Audio Application Framework

When using the VoIP feature of ESP-ADF, how to eliminate echo during calls between a mobile phone and an ESP32 device?

Espressif provides an Acoustic Echo Cancelation (AEC) algorithm based on ESP32 and ESP32-S3 chips. For details, please refer to the algorithm examples.

Note that the effect of AEC not only depends on software parameter configuration and debugging, but also on hardware design, such as distortion-free playback, noise-free recording, and problem-free echo reference signal, etc. For this part, it is recommended to refer to the Espressif’s design on the ESP32-Lyrat-Mini development board and ESP32-S3-Korvo-2 development board.

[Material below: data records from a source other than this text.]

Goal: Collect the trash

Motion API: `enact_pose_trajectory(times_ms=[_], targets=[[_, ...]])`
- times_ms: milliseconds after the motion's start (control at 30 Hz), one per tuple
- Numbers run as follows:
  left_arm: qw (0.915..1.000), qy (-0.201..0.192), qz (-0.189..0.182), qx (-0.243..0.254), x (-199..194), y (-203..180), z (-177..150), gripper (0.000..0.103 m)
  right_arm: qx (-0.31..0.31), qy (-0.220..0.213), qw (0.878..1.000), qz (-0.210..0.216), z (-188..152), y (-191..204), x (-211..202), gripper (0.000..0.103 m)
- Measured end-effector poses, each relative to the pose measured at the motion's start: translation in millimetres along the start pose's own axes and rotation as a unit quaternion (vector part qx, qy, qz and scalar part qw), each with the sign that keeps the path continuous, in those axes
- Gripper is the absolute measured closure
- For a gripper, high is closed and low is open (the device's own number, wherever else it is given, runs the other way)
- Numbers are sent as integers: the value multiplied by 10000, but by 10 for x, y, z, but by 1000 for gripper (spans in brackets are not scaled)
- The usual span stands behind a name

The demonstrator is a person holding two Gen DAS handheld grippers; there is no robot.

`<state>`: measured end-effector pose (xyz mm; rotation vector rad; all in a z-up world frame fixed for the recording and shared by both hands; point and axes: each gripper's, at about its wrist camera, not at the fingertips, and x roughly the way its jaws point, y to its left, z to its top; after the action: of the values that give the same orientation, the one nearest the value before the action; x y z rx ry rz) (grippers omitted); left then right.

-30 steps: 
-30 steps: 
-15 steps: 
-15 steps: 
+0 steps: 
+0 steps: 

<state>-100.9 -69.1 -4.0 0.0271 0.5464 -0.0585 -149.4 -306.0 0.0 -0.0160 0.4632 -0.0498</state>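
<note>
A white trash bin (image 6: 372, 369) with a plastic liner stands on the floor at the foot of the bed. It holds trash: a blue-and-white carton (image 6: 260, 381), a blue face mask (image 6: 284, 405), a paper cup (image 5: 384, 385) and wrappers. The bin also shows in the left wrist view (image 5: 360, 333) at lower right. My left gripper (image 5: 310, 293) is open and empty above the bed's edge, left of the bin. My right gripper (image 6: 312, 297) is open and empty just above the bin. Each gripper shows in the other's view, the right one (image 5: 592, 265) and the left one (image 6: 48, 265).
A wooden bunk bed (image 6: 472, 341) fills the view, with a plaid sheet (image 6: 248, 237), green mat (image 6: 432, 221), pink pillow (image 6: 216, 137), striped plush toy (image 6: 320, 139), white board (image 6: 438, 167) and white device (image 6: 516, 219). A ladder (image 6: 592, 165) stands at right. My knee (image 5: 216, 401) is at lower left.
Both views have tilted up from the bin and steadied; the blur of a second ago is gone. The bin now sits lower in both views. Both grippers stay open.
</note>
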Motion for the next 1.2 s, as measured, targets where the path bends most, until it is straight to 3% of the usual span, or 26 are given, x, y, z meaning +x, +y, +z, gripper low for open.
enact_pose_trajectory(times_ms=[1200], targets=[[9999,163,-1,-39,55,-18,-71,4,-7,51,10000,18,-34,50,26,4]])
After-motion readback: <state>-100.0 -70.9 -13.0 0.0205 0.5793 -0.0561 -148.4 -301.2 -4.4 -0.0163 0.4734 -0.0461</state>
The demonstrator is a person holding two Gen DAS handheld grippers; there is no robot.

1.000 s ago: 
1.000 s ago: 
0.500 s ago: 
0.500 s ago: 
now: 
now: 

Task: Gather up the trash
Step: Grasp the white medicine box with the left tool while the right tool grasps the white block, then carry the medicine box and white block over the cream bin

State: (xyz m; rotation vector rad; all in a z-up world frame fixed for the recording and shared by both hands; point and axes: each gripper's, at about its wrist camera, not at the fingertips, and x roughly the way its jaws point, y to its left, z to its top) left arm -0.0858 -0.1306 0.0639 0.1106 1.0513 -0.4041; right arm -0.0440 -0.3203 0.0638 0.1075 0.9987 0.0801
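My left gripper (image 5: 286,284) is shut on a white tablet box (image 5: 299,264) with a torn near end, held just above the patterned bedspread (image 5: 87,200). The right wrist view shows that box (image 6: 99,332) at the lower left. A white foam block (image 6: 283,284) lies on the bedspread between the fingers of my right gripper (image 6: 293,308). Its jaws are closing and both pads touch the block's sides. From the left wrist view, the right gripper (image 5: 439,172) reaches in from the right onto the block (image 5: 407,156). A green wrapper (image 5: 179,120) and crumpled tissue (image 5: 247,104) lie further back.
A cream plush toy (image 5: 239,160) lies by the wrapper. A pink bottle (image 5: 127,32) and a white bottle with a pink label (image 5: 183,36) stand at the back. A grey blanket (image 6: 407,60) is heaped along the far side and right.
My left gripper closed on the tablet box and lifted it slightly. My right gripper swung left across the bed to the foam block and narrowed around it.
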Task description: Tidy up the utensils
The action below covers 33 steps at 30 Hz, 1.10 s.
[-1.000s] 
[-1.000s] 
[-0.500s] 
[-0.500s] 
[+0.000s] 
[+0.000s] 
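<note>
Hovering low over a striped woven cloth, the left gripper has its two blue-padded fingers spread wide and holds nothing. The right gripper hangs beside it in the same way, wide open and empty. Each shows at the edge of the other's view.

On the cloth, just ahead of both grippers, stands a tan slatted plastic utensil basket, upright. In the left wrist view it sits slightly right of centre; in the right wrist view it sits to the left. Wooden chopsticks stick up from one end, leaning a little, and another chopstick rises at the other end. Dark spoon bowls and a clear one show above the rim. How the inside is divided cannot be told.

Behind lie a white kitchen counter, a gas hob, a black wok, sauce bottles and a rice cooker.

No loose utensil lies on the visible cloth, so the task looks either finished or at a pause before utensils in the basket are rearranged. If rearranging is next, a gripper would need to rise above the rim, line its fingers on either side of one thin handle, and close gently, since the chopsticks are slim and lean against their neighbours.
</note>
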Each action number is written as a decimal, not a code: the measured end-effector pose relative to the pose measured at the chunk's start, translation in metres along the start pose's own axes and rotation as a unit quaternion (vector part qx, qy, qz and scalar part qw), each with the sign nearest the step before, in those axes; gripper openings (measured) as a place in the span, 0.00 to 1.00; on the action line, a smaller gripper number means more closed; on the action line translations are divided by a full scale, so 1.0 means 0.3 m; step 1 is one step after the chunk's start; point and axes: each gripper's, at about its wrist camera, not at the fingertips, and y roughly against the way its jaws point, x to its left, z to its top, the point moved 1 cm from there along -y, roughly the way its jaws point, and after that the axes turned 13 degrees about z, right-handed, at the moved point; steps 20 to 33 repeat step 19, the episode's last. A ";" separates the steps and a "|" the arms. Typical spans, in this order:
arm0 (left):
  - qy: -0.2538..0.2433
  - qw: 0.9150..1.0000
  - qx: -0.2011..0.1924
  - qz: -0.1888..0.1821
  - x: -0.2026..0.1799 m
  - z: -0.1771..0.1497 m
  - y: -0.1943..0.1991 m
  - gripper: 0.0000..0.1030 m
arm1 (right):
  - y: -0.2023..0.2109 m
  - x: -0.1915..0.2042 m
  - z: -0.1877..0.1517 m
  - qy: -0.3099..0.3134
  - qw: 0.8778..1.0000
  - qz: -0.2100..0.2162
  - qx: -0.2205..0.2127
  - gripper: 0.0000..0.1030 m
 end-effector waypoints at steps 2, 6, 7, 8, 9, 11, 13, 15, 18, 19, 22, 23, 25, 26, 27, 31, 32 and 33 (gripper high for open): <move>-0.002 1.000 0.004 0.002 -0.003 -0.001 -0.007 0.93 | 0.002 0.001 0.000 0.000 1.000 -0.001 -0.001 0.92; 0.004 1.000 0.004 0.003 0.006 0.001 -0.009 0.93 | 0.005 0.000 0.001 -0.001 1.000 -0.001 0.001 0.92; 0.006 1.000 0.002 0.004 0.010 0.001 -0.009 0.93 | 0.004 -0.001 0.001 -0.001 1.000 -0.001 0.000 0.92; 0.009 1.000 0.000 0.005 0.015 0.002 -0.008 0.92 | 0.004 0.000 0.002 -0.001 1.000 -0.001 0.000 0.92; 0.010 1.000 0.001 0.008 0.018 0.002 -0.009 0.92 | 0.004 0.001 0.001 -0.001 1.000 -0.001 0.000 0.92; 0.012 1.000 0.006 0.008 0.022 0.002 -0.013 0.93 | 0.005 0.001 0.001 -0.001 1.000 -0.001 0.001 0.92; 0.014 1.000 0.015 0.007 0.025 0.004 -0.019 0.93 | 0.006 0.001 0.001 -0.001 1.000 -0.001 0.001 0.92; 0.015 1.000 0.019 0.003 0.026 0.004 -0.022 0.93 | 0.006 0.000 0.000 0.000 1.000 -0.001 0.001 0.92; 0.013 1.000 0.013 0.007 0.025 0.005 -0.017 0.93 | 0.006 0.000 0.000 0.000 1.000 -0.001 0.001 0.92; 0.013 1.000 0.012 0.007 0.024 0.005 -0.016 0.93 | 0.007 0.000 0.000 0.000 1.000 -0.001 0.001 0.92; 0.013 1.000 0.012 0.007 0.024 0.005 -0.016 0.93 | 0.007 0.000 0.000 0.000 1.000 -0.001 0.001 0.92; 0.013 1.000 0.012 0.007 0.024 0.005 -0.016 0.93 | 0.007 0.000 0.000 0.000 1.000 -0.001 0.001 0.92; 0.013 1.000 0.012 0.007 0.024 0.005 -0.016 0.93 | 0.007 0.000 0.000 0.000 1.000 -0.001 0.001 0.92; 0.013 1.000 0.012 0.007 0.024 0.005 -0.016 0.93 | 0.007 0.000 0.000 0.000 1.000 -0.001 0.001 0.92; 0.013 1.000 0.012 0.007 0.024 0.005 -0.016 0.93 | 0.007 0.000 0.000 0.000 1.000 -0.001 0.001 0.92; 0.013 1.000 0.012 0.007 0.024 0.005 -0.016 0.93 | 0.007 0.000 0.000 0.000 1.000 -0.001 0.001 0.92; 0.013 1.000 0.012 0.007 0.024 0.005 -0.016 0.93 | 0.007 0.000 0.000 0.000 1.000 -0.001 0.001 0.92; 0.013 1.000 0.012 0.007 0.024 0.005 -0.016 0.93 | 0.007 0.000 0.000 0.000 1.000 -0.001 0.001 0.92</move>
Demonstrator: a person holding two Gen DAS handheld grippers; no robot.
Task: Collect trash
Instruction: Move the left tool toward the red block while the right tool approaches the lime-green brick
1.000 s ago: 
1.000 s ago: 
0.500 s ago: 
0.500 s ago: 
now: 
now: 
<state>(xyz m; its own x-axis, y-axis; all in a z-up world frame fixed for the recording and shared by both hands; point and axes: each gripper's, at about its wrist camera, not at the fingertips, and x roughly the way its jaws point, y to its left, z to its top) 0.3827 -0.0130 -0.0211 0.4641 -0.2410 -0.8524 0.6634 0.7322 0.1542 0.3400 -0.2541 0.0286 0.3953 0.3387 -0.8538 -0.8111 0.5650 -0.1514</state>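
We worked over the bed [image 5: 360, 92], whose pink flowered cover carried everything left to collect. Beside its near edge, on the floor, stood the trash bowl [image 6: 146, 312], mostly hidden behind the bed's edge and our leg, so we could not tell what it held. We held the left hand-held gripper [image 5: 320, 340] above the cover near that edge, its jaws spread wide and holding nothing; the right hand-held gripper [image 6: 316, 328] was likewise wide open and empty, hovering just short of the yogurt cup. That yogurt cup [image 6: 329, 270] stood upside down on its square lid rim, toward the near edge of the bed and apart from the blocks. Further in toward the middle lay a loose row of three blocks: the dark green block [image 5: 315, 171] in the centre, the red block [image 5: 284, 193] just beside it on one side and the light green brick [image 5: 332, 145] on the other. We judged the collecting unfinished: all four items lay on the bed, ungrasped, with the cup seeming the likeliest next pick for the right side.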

Is there a reference example for accessing the big language model provided by Baidu?

Please refer to the dueros example.

Does the official VoIP example provided by Espressif support RTP?

In ESP-ADF, the default VoIP provided is based on SIP, and the protocol utilizes RTP.

You can use the VoIP example under Espressif SDK ESP-ADF.

Is the SIP protocol in ESP-ADF open-source?

The protocol is currently not open-source and is provided for external calls in the form of a library.

Can ESP-ADF examples implement the volume adjustment function of Bluetooth headsets?

Refer to example: pipeline_bt_sink

I want to use a sensor on the I2C of ESP32-LyraT. Is there an example on how to read I2C device data?

Please refer to the i2c example.

How to output 32-bit I2S audio data?

Please refer to the following code:

i2s_stream_cfg_t i2s_writer_cfg = I2S_STREAM_CFG_DEFAULT();
i2s_writer_cfg.type = AUDIO_STREAM_WRITER;
i2s_writer_cfg.stack_in_ext = true;
i2s_writer_cfg.task_core = 1;
i2s_writer_cfg.need_expand = true;
i2s_writer_cfg.expand_src_bits = 16;
i2s_writer = i2s_stream_init(&i2s_writer_cfg);

Why do I always get an error when compiling example/get-started/play-mp3 with ESP-ADF and ESP-IDF v4.1?

Error log: fatal error: audio_type_def.h: No such file or directory
The file audio_type_def.h is located in the esp-adf-libs of ESP-ADF. If this file cannot be found during the compilation process, it indicates that ESP-ADF v2.4 may not have been correctly detected, especially the submodules may not have been updated.

To correctly detect ESP-ADF v2.4, please follow the steps described in Update to a stable release version.
Try executing the following commands and recompile.
cd $ADF_PATH
git fetch
git checkout v2.4
git submodule update --init --recursive

Where can I check the ESP-IDF version supported by ESP-ADF?

Please refer to the ESP-IDF version supported under ESP-ADF.

Will integrating DuerOS occupy the recording function of the ESP32-LyraT development board throughout the process?

The current design occupies the recording data throughout the process. However, you can enable the multi_output function of I2S_stream to output the recording data to the desired location through this channel.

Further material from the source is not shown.